Welcome back~
As I gear up for my vacation, I am trying to catch up with my posts for the week. I kept putting off posting because I didn’t have anything newsworthy to mention for Monday and I hoped something would become available for my disability Google alerts. But it hasn’t happened yet and I am running out of time. As a result, I am posting two discussions on Patrick Henry’ book, I Am Potential. The first, continuing his book review with a primary focus on what it means to cope with a situation. According to Webster.com, coping as defined as “to deal with and attempt to overcome difficulties”. But as I have learned from the Hughes family, coping is not necessarily overcoming the problem as much as it is “working through” it.
Or in Patrick Henry’s words, “I have learned that when situations are challenging, you have to rise up and keep going, or there’ll get you down .” He believes that many of the people he has met feels stuck where they are. These feelings sometimes stem from a fear of failure or getting out of one’s comfort zone. “If you give in to that fear, you might never know how good things could be or the problem might get even worse if you choose to ignore it.”

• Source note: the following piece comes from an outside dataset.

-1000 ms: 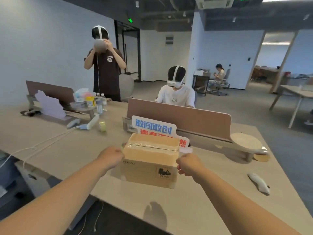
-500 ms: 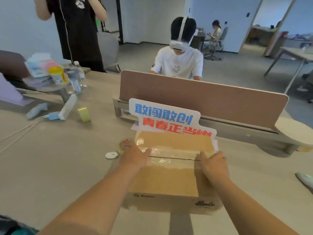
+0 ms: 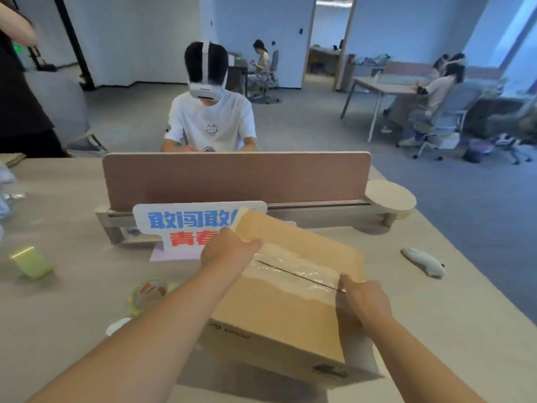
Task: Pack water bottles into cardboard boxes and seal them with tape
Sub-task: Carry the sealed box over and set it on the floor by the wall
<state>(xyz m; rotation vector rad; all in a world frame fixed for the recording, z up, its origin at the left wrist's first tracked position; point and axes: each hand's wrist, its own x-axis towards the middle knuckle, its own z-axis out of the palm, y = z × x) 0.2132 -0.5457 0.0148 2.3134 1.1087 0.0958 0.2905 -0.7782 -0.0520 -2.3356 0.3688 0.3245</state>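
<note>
Here, taped cardboard box (image 3: 284,309) on table (image 3: 64,303), left hand (image 3: 229,251) gripping one end, right hand (image 3: 366,301) gripping the other

The pale surface (image 3: 66,301) carried a cardboard box (image 3: 284,309), taped along its top seam. Just left of the box lay a tape roll (image 3: 148,292) and a small white disc (image 3: 116,325) — farther left, a yellow-green block (image 3: 32,261). Behind the box stood a lettered sign (image 3: 180,225) and a pink divider panel (image 3: 235,178); well to its right lay a white handheld device (image 3: 422,261).

Even, soft office light, slight blur.
Tape (image 3: 293,267) on the cardboard box (image 3: 279,312) glints; frame edges bow outward.
</note>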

Like many parents, John Hughes and family never really can say they’ve got it all under control. After all, when you figure out the solution to something, another problem usually rears its ugly head. “So just when you think you’ve got the big challenges under control, something else props up to prevent your complete sigh of relief.. all of these things make coping anything but easy. But you have to always to moving ahead with the belief everything won’t get better without you doing everything possible to make it so…”
In these circumstances, the Hughes family was never alone- even when they thought they were. John Henry reminds us, “God is there, waiting for an invitation to intercede. It may not come when you think it should or in the form you have requested, but exactly what is needed always arrives at exactly the right time.”